Machine Translation (Master's Level)

7.5 credits

Syllabus, Master's level, 5LN711

Education cycle
Second cycle
Main field(s) of study and in-depth level
Language Technology A1N
Grading system
Fail (U), Pass (G), Pass with distinction (VG)
Finalised by
The Department Board, 1 March 2024
Responsible department
Department of Linguistics and Philology

Entry requirements

A Bachelor's degree and (1) 60 credits in language technology/computational linguistics, or (2) 60 credits in computer science, or (3) 60 credits in a language subject, 7.5 credits in computer programming and 7.5 credits in logic/discrete mathematics. Also required is 7.5 credits in machine learning, and proficiency in English equivalent to the general entry requirements for first-cycle (Bachelor's level) studies.

Learning outcomes

For the grade Pass, after completing the course the student should be able to

  1. explain, apply, and critically assess manual and automatic evaluation methods for machine translation
  2. analyse and critically review scientific publications in the field of machine translation
  3. describe and critically discuss the architecture of machine translation systems and assessment of machine translation systems
  4. independently build translation models on their own, using existing tools and evaluate and analyse the translation results
  5. compare different types of machine translation strategies, such as rule-based, statistical, and neural machine translation
  6. implement components of machine translation systems or components used in evaluation or preprocessing.
  7. plan and carry out research tasks based on sound methodological principles and within the given time limits.

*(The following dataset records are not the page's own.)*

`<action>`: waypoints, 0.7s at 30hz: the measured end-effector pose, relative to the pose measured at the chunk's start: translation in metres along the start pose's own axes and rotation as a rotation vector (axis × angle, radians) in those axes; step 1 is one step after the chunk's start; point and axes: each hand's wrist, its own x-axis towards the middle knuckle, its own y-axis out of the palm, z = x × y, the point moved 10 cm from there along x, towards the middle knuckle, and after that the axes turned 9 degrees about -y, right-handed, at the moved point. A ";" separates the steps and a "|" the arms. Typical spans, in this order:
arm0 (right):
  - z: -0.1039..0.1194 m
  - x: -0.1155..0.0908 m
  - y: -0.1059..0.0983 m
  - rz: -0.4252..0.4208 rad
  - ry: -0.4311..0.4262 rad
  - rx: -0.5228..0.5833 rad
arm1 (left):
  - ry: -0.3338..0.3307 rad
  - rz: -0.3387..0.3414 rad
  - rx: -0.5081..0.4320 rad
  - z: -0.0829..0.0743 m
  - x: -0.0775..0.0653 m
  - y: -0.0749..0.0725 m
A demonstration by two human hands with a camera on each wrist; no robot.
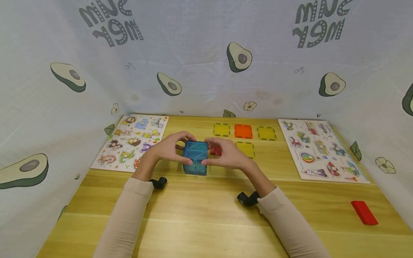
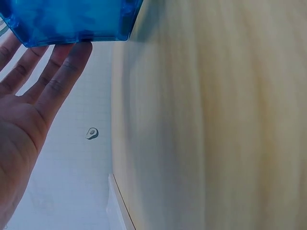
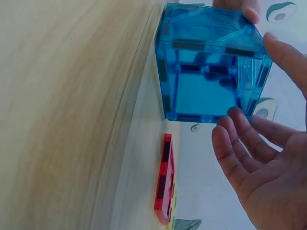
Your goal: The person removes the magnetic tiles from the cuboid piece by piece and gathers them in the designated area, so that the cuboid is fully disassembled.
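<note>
A box of translucent blue magnetic tiles (image 1: 195,152) stands on the table between my two hands. My left hand (image 1: 168,147) grips its left side, thumb at the near upper edge and fingers at the far side. From the right, my right hand (image 1: 228,154) holds it the same way, its thumb near the left one. In the right wrist view, the box (image 3: 206,98) shows a see-through side, and the right fingertips touch its edge. A red tile (image 1: 216,151) lies just behind the right hand, partly hidden by it.
Yellow tiles (image 1: 266,133) and an orange tile (image 1: 243,131) lie flat at the back. An animal puzzle board (image 1: 129,161) is at the left, another picture board (image 1: 298,152) at the right. A red block (image 1: 364,212) lies near the right edge. Printed curtains (image 1: 206,89) enclose the table.
</note>
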 end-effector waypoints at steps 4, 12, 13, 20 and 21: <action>0.002 0.000 0.002 0.003 0.011 0.021 | -0.003 -0.004 0.007 0.000 0.000 0.000; 0.004 0.000 -0.002 -0.062 0.064 0.042 | -0.016 -0.019 0.019 0.000 0.000 -0.001; 0.004 -0.001 -0.003 -0.078 0.069 0.041 | -0.022 -0.022 0.021 0.000 0.000 -0.001; 0.004 -0.005 -0.016 -0.186 0.042 0.038 | -0.047 -0.029 0.025 0.002 0.000 -0.001; 0.003 -0.006 -0.017 -0.194 0.037 0.033 | -0.046 -0.028 0.024 0.002 -0.001 -0.001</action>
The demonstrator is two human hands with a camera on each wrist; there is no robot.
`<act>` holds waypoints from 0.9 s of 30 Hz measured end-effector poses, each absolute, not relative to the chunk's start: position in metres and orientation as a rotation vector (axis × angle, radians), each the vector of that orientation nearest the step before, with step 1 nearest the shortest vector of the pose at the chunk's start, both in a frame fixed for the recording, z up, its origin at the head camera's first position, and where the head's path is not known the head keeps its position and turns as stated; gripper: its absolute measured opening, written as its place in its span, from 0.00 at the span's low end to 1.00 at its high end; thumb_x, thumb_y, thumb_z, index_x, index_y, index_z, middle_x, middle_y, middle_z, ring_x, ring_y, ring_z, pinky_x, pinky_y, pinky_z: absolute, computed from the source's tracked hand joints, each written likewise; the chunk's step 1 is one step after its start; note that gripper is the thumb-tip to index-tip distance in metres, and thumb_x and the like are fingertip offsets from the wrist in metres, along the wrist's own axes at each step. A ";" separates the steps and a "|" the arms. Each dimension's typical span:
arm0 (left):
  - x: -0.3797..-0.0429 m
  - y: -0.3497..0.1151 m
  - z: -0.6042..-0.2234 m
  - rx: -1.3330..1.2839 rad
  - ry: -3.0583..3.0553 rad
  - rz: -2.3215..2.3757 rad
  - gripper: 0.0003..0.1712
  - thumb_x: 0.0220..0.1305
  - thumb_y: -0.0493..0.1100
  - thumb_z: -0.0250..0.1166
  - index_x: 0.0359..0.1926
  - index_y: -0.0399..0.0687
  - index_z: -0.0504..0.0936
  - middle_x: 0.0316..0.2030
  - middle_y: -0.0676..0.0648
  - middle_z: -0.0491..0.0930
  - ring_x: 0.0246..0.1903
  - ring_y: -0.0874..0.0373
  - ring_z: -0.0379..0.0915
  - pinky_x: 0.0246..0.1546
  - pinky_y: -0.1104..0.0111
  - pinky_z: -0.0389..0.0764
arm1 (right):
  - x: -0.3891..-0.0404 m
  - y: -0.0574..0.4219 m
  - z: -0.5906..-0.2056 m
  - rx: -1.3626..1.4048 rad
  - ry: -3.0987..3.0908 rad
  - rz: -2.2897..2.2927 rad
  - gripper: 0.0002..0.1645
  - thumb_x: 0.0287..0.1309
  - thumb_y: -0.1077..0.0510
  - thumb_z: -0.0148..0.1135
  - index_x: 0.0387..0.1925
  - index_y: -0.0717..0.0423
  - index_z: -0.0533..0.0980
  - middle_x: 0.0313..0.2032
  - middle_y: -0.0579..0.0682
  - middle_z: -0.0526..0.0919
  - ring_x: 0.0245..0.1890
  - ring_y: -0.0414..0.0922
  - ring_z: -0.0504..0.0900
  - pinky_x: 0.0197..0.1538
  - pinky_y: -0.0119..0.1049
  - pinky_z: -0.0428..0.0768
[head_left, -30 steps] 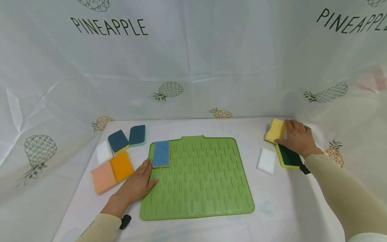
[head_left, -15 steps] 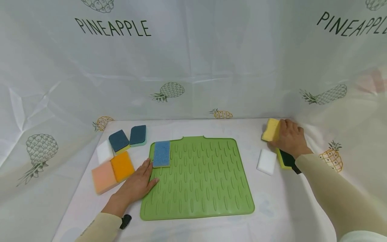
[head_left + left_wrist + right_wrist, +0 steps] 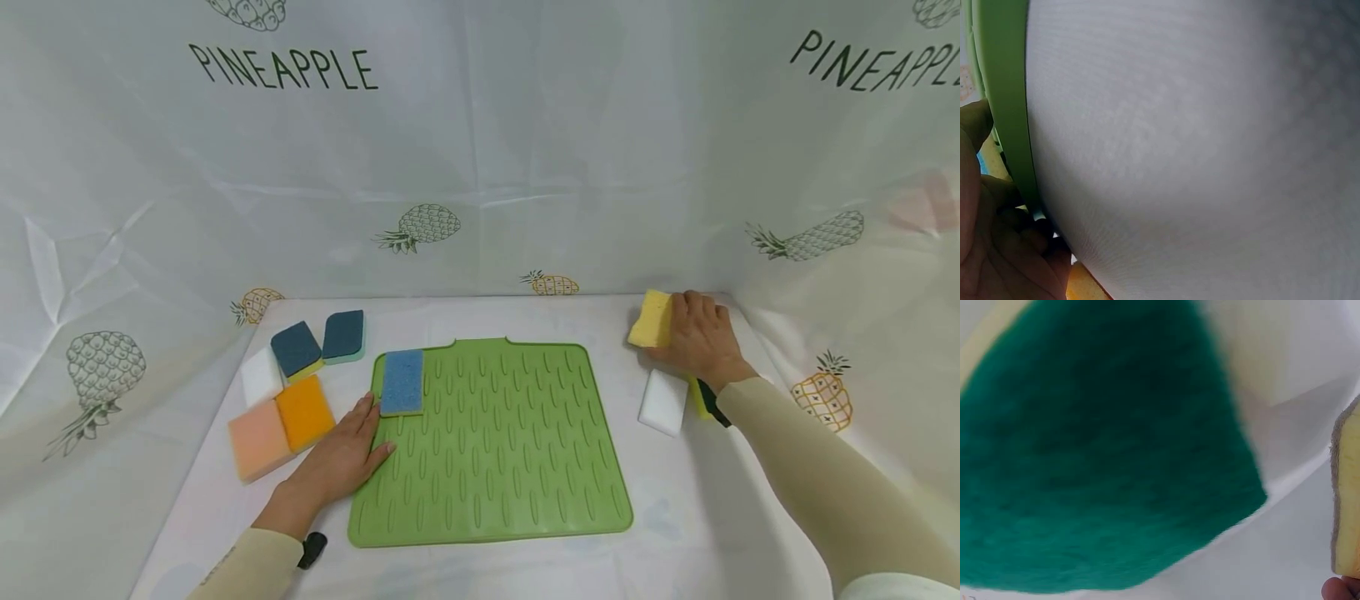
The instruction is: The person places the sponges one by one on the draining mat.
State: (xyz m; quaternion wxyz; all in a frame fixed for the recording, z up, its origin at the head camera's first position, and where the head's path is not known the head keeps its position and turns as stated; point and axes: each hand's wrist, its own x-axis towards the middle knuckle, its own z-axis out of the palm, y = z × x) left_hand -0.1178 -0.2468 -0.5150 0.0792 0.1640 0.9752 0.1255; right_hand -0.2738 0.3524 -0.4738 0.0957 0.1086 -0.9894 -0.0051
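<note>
My right hand (image 3: 701, 337) grips a yellow sponge (image 3: 652, 319) near the back right of the table. A grey layer backs this yellow sponge (image 3: 1349, 494) in the right wrist view, with a fingertip (image 3: 1338, 589) below it. Partly hidden under my right wrist lies a yellow sponge with a dark green scouring side (image 3: 1110, 444). My left hand (image 3: 337, 454) rests at the left edge of a green ridged mat (image 3: 495, 450), fingers extended and thumb on the mat. A blue sponge (image 3: 402, 382) lies on the mat's back left corner, just beyond those fingers.
A white sponge (image 3: 663, 402) lies right of the mat. To the left are two dark blue-topped sponges (image 3: 296, 348), a white sponge (image 3: 261, 377), an orange sponge (image 3: 305, 412) and a pink sponge (image 3: 259, 440). A pineapple-printed sheet (image 3: 480, 167) rises behind the table.
My right hand has moved left with the yellow sponge, away from the dark green sponge and past the white one. My left hand has stayed on the mat's edge.
</note>
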 end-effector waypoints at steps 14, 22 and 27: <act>-0.117 -0.247 -0.514 0.496 2.926 0.356 0.47 0.79 0.59 0.58 0.80 0.28 0.56 0.83 0.32 0.49 0.81 0.36 0.49 0.78 0.44 0.63 | -0.274 0.316 -0.470 0.499 -2.838 -0.071 0.64 0.45 0.34 0.78 0.66 0.74 0.59 0.55 0.70 0.69 0.52 0.67 0.70 0.54 0.65 0.73; -0.118 -0.247 -0.513 0.508 2.925 0.372 0.46 0.80 0.58 0.58 0.80 0.27 0.57 0.82 0.31 0.49 0.81 0.35 0.49 0.78 0.43 0.63 | -0.274 0.289 -0.466 0.551 -2.858 -0.081 0.64 0.48 0.30 0.74 0.68 0.72 0.59 0.60 0.70 0.69 0.59 0.67 0.71 0.58 0.65 0.74; -0.118 -0.247 -0.515 0.506 2.921 0.375 0.46 0.80 0.59 0.58 0.80 0.27 0.57 0.82 0.31 0.48 0.81 0.35 0.49 0.78 0.43 0.63 | -0.273 0.267 -0.467 0.605 -2.827 -0.079 0.65 0.48 0.28 0.74 0.68 0.72 0.60 0.60 0.70 0.70 0.59 0.68 0.72 0.56 0.64 0.74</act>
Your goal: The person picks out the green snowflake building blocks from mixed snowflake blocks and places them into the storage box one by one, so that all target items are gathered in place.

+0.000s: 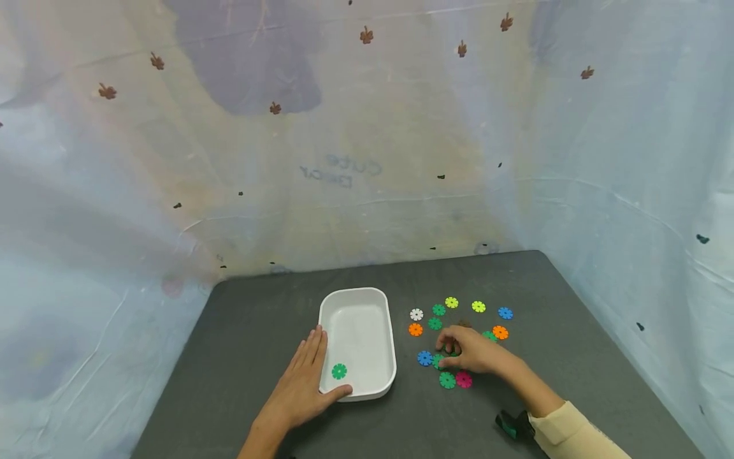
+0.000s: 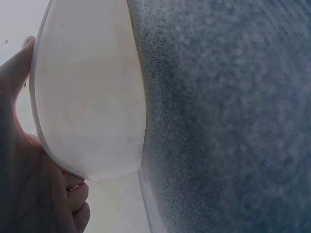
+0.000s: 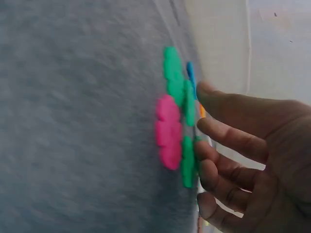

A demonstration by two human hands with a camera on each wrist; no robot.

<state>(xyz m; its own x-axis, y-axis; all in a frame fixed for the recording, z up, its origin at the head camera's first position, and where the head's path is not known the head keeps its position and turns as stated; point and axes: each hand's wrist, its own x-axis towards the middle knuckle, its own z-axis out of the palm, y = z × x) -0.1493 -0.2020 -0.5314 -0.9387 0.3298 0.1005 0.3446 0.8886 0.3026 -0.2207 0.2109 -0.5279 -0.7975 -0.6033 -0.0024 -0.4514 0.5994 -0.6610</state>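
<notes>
A white tray (image 1: pixel 358 341) stands on the dark table, with one green flower-shaped disc (image 1: pixel 339 371) lying inside near its front left. My left hand (image 1: pixel 304 386) rests against the tray's left and near edges, fingers straight and thumb spread over the near rim. Over the scattered discs to the tray's right hovers my right hand (image 1: pixel 473 350), its fingers bent and parted from the thumb. In the right wrist view nothing shows between them. Closest to that hand are green discs (image 3: pixel 187 162), a pink disc (image 3: pixel 168 132) and a blue disc (image 1: pixel 424 358); the hand hides part of the group.
Farther back on the table (image 1: pixel 269 331) lie a white disc (image 1: pixel 416 314), yellow discs (image 1: pixel 478 306), orange discs (image 1: pixel 415 329) and another blue disc (image 1: pixel 505 313). A dark object (image 1: pixel 513 425) shows beside the right sleeve. A pale printed sheet (image 1: pixel 367 217) hangs around the table's back and sides.
</notes>
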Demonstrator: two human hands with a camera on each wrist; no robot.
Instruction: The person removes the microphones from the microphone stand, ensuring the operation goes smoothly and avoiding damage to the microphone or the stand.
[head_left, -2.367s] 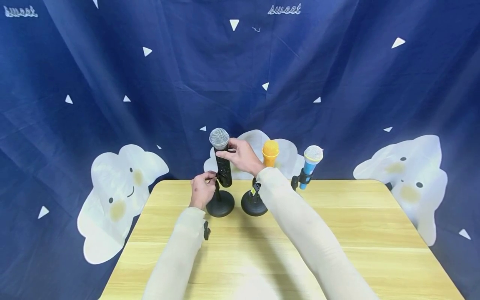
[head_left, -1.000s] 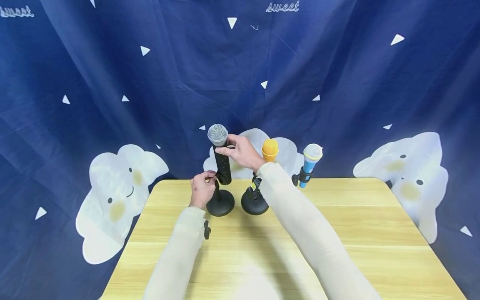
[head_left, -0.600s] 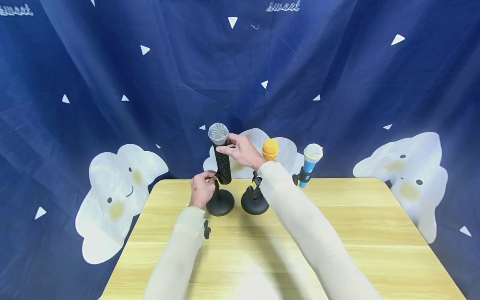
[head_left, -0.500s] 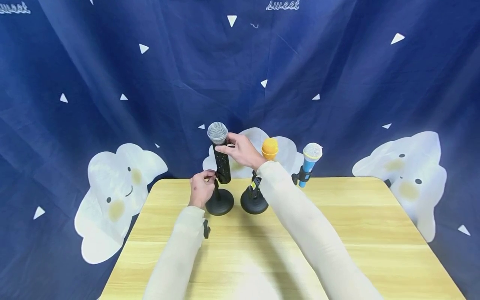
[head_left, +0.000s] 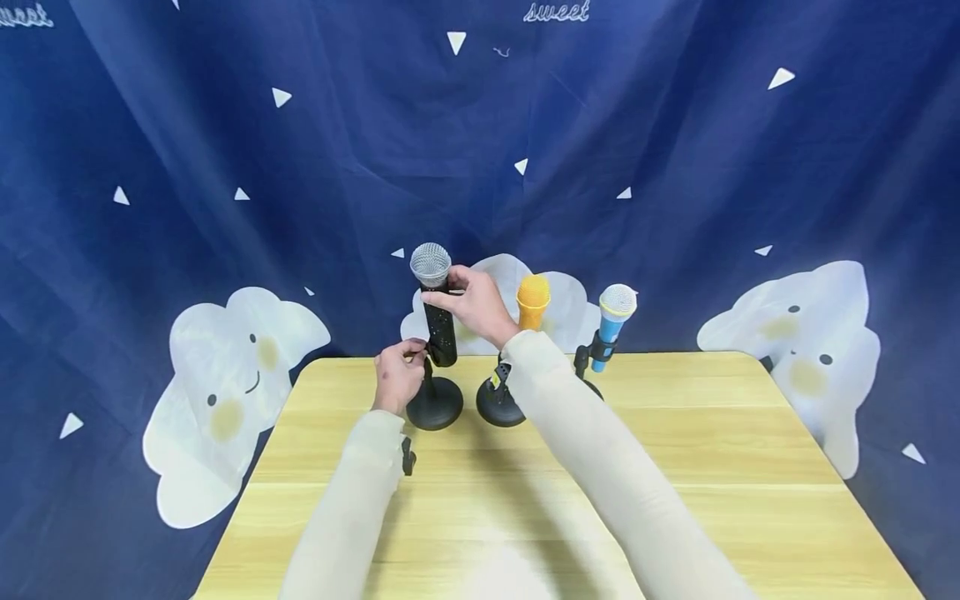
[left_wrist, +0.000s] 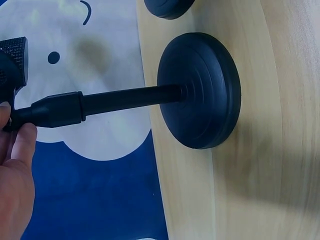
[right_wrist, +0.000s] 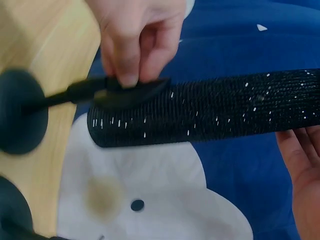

The course provides an overview of different types of machine translation systems with a focus on architecture, usage and evaluation.


The teaching consists of lectures and laboratory sessions under supervision.


Examination takes place through oral and written presentation of assignments. Details about the examination are provided at the start of the course.

If there are special reasons for doing so, an examiner may make an exception from the method of assessment indicated and allow a student to be assessed by another method. An example of special reasons might be a certificate regarding special pedagogical support from the University's disability coordinator.